Adil est l'un de ces clients de passage, qui ne font leur entrée en scène que pendant le mois de Ramadan. Il est aussi un arnaqué de première, qui achète du «hachich» à deux fois son prix. Il fait donc partie de cette large liste de «pigeons» qui participent activement au développement du portefeuille des “beznassa”.
Si le mois de Ramadan est un « bon» mois pour les commerces de tout genre, il l'est aussi pour les petits trafics illicites. Au fait tout le monde est gagnant : les «Beznassa» se font beaucoup de «flouss» et les fumeurs passent un Ramadan dans les vapes.
Trois questions à…
Omar Jbiha, médecin généraliste
La Gazette du Maroc : durant le mois de Ramadan, la consommation de drogues (haschich et psychotropes) augmente. Quel effet procurent ces drogues ?
Dr Omar Jbiha : quelques jours avant le Ramadan, on arrête la vente d'alcool aux Marocains. Aussi, et en état de sevrage, beaucoup de gens s'adonnent à des drogues douces tel que le haschich, le maâjoune… ou plus fortes : les psychotropes, médicaments détournés de leur utilisation médicale normale. L'effet des drogues varie selon le genre et la dose. Le consommateur cherche essentiellement l'euphorie. Une petite dose le fera délirer. Il sera victime d'hallucinations visuelles et auditives. Le monde se déforme sous son regard, d'où les rires hystériques ou une certaine angoisse. Après une première phase d'euphorie où la personne est détendue, dans “les vapeurs”, survient la phase de dépression. La personne est triste et a envie de dormir. Elle dormira d'un lourd sommeil et au lendemain aura un fort appétit. Quant à la consommation des psychotropes, elle plonge la personne dans un état d'inconscience. Elle devient souvent insensible à la douleur. L'exemple nous est donné par les personnes qui se tailladent le corps sans rien sentir. Elles sont inconscientes. Le lendemain, elles ne se rappellent pas leurs actes.
Quel est la conséquence de ces drogues sur la santé du consommateur ?
Au-delà d'une semaine à 10 jours de consommation quotidienne, la personne développe une dépendance à la drogue. Elle devra par conséquent se procurer sa dose au quotidien. Plus le corps est habitué à la drogue, plus il a besoin de doses supplémentaires pour arriver au stade d'euphorie. A force d'en abuser, la personne risque d'avoir des troubles cardiaques et en cas de surdose mourir d'un arrêt cardiaque ( risque qui augmente avec les psychotropes : au-delà de 5 comprimés et le mélange entre différentes drogues). La personne risque d'avoir des maladies du cerveau : troubles du comportement, perte provisoire de la mémoire. Elle peut développer des maladies psychiques telles que la psychose et la névrose. Durant le mois de Ramadan, bon nombre de personnes ont recours aux psychotropes pour la longue durée de leur effet. Malheureusement, on ne sait pas ce qu'ils consomment. Ces médicaments sont vendus 10 fois plus cher qu'en pharmacie. Ils peuvent être périmés ou toxiques, suite au manque de contrôle. Ils proviennent généralement de la contrebande (Melilia et Ceuta).

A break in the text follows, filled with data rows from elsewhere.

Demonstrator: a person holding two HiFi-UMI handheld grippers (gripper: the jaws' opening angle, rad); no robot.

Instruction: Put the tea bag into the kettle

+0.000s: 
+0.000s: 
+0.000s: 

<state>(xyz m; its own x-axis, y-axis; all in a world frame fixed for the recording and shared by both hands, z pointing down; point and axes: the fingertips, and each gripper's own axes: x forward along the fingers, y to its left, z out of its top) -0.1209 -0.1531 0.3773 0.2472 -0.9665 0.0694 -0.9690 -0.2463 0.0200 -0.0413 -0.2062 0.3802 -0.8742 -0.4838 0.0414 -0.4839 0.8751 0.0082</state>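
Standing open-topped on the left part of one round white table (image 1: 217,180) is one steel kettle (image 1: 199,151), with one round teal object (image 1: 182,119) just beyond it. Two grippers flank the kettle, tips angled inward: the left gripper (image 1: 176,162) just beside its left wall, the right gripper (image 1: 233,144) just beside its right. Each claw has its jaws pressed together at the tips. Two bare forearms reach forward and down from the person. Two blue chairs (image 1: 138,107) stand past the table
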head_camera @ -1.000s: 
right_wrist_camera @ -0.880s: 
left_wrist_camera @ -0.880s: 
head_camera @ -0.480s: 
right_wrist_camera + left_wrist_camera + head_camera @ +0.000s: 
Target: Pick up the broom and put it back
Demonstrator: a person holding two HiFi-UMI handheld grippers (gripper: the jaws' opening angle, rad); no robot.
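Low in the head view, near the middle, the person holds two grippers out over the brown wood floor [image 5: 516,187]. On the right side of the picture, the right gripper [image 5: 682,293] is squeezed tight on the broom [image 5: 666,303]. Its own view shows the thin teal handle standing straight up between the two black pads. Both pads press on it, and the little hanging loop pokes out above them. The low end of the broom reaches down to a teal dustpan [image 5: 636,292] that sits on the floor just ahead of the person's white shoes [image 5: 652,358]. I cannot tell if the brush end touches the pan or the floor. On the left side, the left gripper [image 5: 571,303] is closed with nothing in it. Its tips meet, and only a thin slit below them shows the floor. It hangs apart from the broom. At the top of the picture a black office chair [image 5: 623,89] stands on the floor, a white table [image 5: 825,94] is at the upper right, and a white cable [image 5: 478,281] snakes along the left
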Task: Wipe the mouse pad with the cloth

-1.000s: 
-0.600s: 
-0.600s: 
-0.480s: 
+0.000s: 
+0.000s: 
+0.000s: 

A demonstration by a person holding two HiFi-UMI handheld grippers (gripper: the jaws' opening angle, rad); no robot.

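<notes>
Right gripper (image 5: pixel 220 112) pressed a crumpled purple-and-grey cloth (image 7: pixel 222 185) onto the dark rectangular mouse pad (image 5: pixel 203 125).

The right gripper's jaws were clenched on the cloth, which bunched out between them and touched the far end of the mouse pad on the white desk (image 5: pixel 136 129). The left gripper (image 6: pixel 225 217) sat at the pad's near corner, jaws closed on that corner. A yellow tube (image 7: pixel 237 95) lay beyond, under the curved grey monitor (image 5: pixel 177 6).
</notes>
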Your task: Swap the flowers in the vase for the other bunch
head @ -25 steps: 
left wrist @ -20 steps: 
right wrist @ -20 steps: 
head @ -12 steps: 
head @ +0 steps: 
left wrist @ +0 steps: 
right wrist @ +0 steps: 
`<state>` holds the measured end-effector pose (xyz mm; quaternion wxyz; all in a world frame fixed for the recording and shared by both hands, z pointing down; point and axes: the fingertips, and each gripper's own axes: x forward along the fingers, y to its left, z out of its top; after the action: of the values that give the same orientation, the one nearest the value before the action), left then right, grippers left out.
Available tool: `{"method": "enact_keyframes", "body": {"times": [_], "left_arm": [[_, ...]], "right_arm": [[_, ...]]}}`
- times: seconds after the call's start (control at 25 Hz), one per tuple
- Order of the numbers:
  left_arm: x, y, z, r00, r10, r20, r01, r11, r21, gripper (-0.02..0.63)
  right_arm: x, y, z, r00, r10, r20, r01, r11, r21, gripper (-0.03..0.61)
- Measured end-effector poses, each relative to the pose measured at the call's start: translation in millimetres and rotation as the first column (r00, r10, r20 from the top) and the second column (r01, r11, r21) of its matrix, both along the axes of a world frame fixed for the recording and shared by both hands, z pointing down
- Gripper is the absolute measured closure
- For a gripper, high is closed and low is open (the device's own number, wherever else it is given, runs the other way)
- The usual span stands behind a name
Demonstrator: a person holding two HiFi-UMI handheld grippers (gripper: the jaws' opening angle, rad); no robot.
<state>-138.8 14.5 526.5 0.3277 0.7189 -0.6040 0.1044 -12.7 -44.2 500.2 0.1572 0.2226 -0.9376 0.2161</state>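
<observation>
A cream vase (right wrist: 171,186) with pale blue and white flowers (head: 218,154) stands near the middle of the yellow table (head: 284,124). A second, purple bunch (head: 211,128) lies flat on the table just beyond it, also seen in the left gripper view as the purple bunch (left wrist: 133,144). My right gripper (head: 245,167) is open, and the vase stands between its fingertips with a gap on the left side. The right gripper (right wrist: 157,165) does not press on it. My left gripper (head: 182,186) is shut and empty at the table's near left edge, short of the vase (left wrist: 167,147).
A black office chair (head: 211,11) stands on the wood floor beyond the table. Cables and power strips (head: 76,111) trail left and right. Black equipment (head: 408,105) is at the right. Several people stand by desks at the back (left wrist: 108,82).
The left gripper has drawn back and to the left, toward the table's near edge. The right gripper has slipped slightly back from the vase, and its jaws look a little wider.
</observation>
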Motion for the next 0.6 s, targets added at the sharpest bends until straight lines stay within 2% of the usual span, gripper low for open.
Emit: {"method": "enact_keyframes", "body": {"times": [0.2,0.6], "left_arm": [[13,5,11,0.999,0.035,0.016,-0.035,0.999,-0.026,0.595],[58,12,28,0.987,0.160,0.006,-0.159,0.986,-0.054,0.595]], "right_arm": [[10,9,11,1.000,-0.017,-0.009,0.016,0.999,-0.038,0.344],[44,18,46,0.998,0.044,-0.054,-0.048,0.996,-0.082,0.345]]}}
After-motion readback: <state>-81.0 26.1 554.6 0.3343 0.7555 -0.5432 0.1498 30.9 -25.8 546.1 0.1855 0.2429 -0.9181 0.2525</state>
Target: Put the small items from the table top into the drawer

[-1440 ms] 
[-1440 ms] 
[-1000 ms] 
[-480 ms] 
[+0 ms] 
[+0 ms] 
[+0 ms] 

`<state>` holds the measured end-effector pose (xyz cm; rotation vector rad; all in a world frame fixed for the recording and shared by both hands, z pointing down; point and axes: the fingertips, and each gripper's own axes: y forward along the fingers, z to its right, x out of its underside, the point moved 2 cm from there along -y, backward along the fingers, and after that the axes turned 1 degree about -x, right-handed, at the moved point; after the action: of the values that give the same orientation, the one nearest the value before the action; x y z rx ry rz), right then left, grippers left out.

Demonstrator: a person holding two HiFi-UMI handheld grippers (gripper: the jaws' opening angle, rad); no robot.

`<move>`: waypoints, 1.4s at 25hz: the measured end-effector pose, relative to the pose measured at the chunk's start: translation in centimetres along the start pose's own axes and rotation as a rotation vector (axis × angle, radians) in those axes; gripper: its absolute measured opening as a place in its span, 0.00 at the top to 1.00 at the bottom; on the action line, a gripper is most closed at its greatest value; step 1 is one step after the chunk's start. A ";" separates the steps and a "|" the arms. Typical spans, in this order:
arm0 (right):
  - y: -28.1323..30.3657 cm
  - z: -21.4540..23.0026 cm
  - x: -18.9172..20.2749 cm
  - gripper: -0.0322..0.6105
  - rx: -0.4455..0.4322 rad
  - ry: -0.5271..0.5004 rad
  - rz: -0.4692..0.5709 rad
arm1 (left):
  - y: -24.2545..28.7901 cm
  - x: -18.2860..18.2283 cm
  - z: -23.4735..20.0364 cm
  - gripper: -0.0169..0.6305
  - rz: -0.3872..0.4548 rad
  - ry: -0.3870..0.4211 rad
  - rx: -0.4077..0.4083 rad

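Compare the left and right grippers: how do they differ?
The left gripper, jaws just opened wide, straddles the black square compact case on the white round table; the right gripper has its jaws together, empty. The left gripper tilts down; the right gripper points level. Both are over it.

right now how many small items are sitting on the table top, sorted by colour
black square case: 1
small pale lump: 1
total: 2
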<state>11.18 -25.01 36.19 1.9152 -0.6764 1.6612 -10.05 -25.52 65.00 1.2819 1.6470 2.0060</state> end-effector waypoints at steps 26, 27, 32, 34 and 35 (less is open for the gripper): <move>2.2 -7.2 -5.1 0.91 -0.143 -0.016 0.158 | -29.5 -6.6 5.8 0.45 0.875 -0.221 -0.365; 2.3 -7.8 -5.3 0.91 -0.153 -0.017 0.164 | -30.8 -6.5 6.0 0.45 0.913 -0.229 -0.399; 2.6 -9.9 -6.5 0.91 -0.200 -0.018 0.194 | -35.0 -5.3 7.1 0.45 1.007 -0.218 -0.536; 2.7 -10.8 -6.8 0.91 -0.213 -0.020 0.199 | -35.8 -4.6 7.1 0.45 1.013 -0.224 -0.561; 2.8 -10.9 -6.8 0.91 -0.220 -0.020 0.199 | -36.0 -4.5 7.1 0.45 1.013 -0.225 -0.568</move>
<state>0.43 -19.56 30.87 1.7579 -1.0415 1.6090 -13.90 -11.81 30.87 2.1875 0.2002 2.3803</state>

Quels sont les risques qu'encourent les consommateurs durant le mois de Ramadan ?
Les risques sont les mêmes, sauf qu'ils augmentent. Le corps n'est pas habitué au jeun, au rythme de ce mois. Le moindre effort physique nécessite une certaine énergie. Veiller la nuit, consommer de la drogue et se réveiller le matin pour fournir des efforts est “trop” fatiqant pour le corps. Même le sport est déconseillé durant ce mois sauf s'il précède de peu le Ftour.